BOE Hosts Public Tour

NEW BREMEN — New Bremen residents gathered at the elementary building Tuesday night to take a tour of the building and to hear a presentation about the possibility of a renovation or constructing a new building.

New Bremen Board of Education members and administrators led residents through several stops throughout the elementary building, pointing out problems with the building.

“What we showed you tonight was the worst (of the building),” Board of Education President Keith Bornhorst said.

Attendees were shown a variety of rooms and problem areas at the school, including several classrooms, the boiler room, the kitchen and the big gymnasium among others. Pictures of the corroding pipes that lie mostly beneath the school floors were hung throughout the tour route.

“What we decided to do tonight is show everyone what is going on below the surface,” Superintendent Ann Harvey said, noting that the large problems with the school lie in the plumbing, electric and heating.

The plumbing, Harvey noted, is difficult to repair and maintain at the current elementary building.

“Our plumbing is all underneath the building in tunnels so it’s hard to get to,” Harvey said. “We do fix them (the pipes) as we can but they are difficult to get to and patch.”

Different colored tile on the floor can be found in several classrooms Harvey said.

“You’ll see in a lot of our classrooms we have different colored tiles and that’s because of water damage,” she said, noting that the building is located on a low spot in town and water seeps into the building.

Residents were also shown a fan installed in 1929.

“The fan pulls fresh air in,” Harvey said. “There is no filtration system controlling any air quality.”

Following the tour, attendees filled the small gymnasium to hear a presentation from Freytag and Associates and the New Bremen Board of Education. In the presentation, Bornhorst explained the total cost for constructing a new building would be approximately $19 million. The school would receive approximately $6.8 million in state funding through the Ohio School Facilities Commission (OSFC), given that the building meets the OSFC standards, leaving the local share at approximately $12.2 million. The cost to renovate the current elementary building is approximately $12.4 million. Bornhorst said that because of the funding history of the OSFC, it is unlikely that the commission would fund the renovation.

“It’s highly unlikely that they would even consider a co-funded renovation of this building,” Bornhorst said.

Bornhorst also presented the community with a third option of constructing a new building with updates including flooring, roofing, new technology and a connector to the high school, with a local share of  approximately $13.3 million.

“These updates would make the new K-8 building consistent with what our high school is,” Bornhorst said.

Larry Ludlow, of Freytag and Associates, said that according to the OSFC’s Program of Requirements, only approximately 55,000 square feet of the new building would be partially funded through the state share because the OSFC will only pay for a K-6 building. The plan for the new building is to be approximately 80,000 square feet, adding room for the extra two grades and more room in the gymnasium among other areas.

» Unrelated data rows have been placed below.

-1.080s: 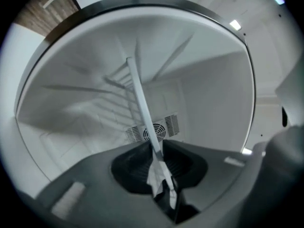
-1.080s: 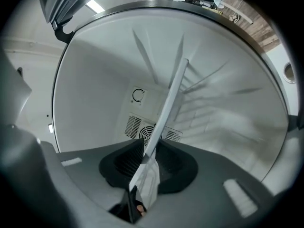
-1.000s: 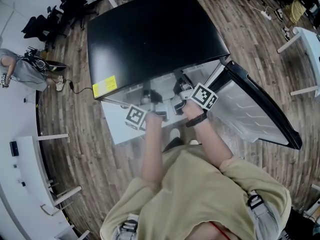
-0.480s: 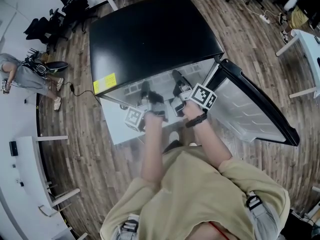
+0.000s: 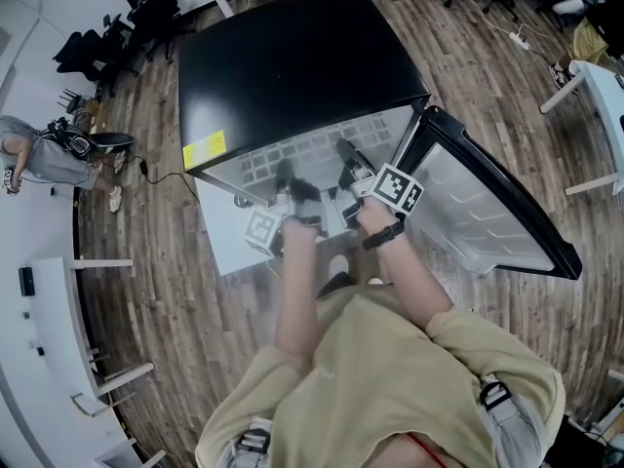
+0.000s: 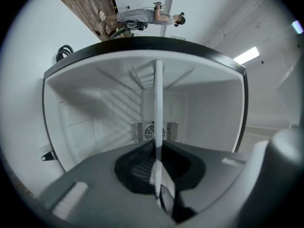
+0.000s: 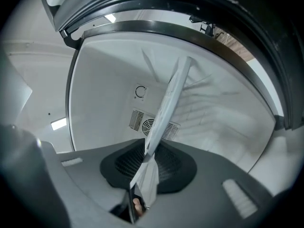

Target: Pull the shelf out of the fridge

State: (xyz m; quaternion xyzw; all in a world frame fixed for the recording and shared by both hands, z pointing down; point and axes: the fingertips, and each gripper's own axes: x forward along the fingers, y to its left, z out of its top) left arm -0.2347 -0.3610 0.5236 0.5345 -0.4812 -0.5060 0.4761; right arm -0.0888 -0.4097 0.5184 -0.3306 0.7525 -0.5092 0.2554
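Note:
The fridge (image 5: 292, 66) is black on top, and its door (image 5: 492, 213) stands swung open to the right. A clear shelf (image 5: 312, 154) with a pale rim sticks out of the fridge's front. Both grippers hold its front edge side by side, the left gripper (image 5: 284, 174) left of the right gripper (image 5: 344, 152). In the left gripper view the shelf (image 6: 157, 113) shows edge-on as a thin upright strip; the left gripper (image 6: 159, 175) has just been closing and is clamped on it. In the right gripper view the shelf (image 7: 166, 103) runs slantwise into the right gripper (image 7: 145, 170), which is shut on it.
The white fridge interior with a round fan grille (image 6: 153, 132) lies behind the shelf. A white lower panel (image 5: 226, 247) juts out under the left gripper. A person (image 5: 44, 154) stands far left on the wooden floor, with white tables (image 5: 58, 300) nearby.
More of the clear shelf shows in front of the fridge's black top than a second ago; it has slid out toward me with both grippers on it.

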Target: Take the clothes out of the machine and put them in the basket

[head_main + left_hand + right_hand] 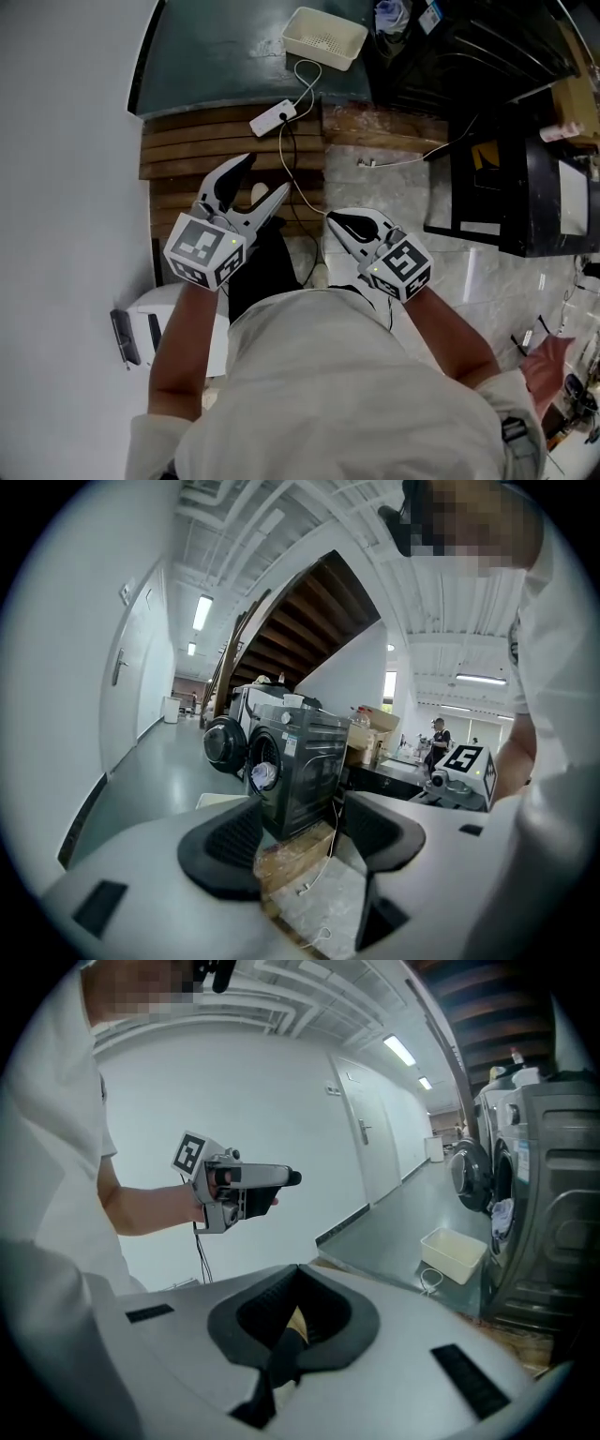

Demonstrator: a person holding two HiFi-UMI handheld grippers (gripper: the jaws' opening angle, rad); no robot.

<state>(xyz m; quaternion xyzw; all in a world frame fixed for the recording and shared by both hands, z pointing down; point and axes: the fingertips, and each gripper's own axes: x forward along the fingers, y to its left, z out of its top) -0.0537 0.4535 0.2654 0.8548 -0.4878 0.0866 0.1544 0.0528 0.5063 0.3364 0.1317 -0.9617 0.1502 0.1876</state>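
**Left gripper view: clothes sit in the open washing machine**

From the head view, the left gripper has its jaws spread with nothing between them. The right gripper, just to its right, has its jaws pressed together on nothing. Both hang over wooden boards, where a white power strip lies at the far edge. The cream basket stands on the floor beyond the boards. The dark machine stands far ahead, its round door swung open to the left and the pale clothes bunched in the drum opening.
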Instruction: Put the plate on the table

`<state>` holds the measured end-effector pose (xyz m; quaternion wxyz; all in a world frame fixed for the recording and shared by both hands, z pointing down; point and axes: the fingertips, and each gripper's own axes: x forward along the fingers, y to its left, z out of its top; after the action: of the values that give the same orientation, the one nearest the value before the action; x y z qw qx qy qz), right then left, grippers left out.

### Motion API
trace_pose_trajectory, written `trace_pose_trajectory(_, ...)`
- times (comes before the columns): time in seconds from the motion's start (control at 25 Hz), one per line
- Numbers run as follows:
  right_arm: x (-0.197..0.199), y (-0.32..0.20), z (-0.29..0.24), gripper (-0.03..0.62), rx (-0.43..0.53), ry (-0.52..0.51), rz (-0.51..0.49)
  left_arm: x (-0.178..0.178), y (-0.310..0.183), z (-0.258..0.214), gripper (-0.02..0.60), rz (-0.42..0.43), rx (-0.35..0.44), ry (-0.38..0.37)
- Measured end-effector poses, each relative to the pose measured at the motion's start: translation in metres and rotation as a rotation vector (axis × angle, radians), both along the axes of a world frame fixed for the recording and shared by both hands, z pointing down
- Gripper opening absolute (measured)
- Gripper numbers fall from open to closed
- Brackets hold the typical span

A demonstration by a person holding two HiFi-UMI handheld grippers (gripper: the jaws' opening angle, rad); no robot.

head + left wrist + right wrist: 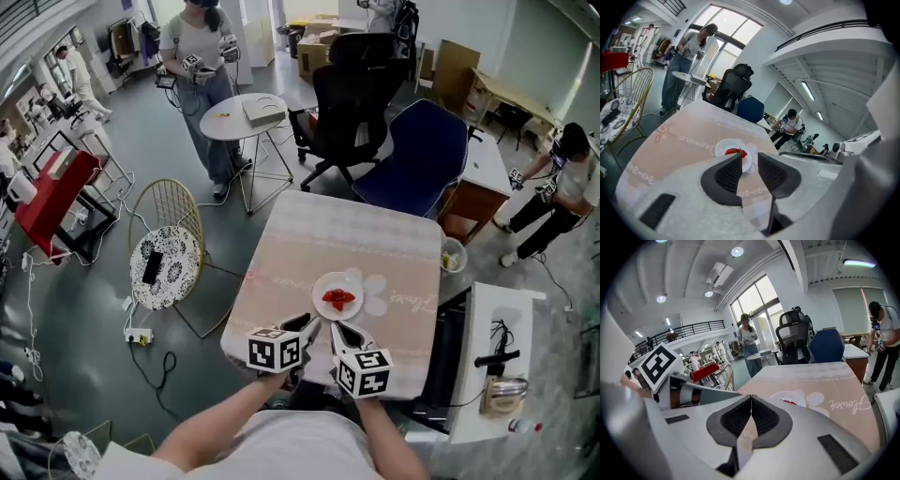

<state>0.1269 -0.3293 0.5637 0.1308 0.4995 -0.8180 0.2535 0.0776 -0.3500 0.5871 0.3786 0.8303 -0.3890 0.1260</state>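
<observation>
The plate rests flat on the bench, just ahead of both grippers and untouched, with the left gripper released and empty and the right gripper clenched on nothing, so placement appears complete.

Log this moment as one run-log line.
plate: on table, red food on it | left tongs: open, empty | right tongs: shut, empty | both tongs: near table edge, off plate
</observation>
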Motion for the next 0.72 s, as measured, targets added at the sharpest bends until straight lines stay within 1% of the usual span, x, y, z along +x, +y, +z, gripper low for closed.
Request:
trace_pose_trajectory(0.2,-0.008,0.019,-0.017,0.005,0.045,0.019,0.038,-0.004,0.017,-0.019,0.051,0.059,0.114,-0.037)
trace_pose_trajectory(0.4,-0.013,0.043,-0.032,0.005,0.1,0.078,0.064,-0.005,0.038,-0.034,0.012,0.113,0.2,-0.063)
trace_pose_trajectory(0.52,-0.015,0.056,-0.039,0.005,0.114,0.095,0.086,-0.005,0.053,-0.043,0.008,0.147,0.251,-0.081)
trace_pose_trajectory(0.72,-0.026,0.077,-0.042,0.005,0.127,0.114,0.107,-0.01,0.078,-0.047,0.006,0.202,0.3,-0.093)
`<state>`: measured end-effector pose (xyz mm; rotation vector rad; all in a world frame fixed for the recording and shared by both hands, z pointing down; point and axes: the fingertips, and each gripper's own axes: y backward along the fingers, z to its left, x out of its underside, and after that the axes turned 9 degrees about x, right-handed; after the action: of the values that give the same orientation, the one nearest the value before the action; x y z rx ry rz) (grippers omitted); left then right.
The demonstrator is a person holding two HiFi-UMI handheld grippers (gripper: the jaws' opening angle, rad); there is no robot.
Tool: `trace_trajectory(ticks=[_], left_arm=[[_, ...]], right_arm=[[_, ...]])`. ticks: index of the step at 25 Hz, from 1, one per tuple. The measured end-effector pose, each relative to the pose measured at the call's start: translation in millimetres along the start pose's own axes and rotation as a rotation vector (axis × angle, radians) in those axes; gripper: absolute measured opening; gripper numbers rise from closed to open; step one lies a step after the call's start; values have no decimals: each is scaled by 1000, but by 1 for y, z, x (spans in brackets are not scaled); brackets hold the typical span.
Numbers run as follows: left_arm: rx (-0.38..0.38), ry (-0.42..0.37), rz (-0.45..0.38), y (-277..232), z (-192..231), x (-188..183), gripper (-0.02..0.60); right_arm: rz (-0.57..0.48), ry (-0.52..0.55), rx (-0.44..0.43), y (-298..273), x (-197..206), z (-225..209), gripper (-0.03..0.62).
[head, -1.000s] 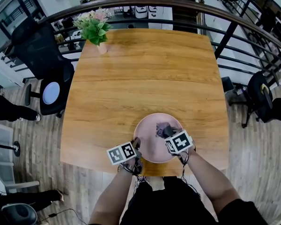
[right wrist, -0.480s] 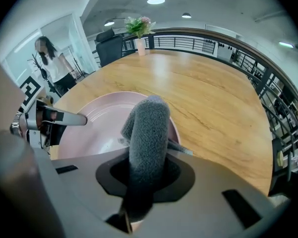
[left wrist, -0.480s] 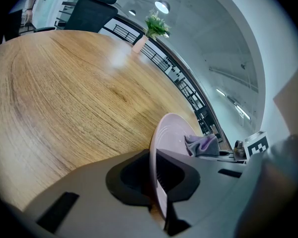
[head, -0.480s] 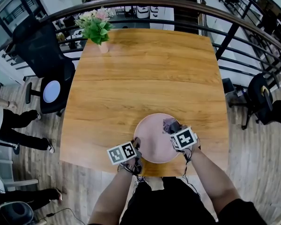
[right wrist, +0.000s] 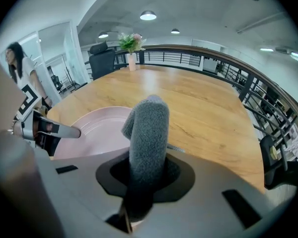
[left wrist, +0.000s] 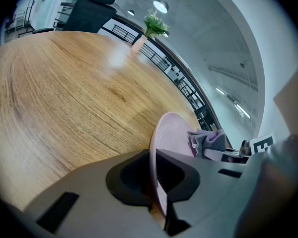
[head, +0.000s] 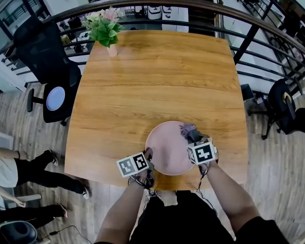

Treasurer Debra Meyer said the school needs approximately 7.5 mills for the new building. She noted that the high school had 8.86 mills.

“In 1996, the millage for the high school building was 8.86 for four grade levels,” Meyer said. “We’re going to house nine grade levels instead of four and our millage is 7.5.”

Meyer said the 7.5 mills would costs tax payers $229.60 annually for a $100,000 house. Meyer broke the cost for a homeowner with a $100,000 house down to $19.14 a month, $4.42 a week and 62 cents a day.

Bornhorst stressed the importance of doing something to the building, even though the state has not mandated that the district take action.

“The state is not mandating that we do anything, but it comes down to the quality of education that we provide to our students,” he said. “To me, doing nothing and just band-aiding the problem is not an option.”

At the end of the meeting, the school board and administration asked attendees to fill out a survey ranking the three options in order of what they would prefer to see happen. The sheet also allowed space for more feedback. For anyone who was unable to attend to tour and presentation, information and pictures will be available on the district’s website today. Harvey noted that in addition to the information online, there are several options for people who missed the tour.

“We are certainly willing to do tours for groups or we could put the pictures on a DVD and come to the group to make a presentation,” she said.

Harvey encouraged anyone who was unable to attend and still had questions or feedback to contact the administration or the Board of Education.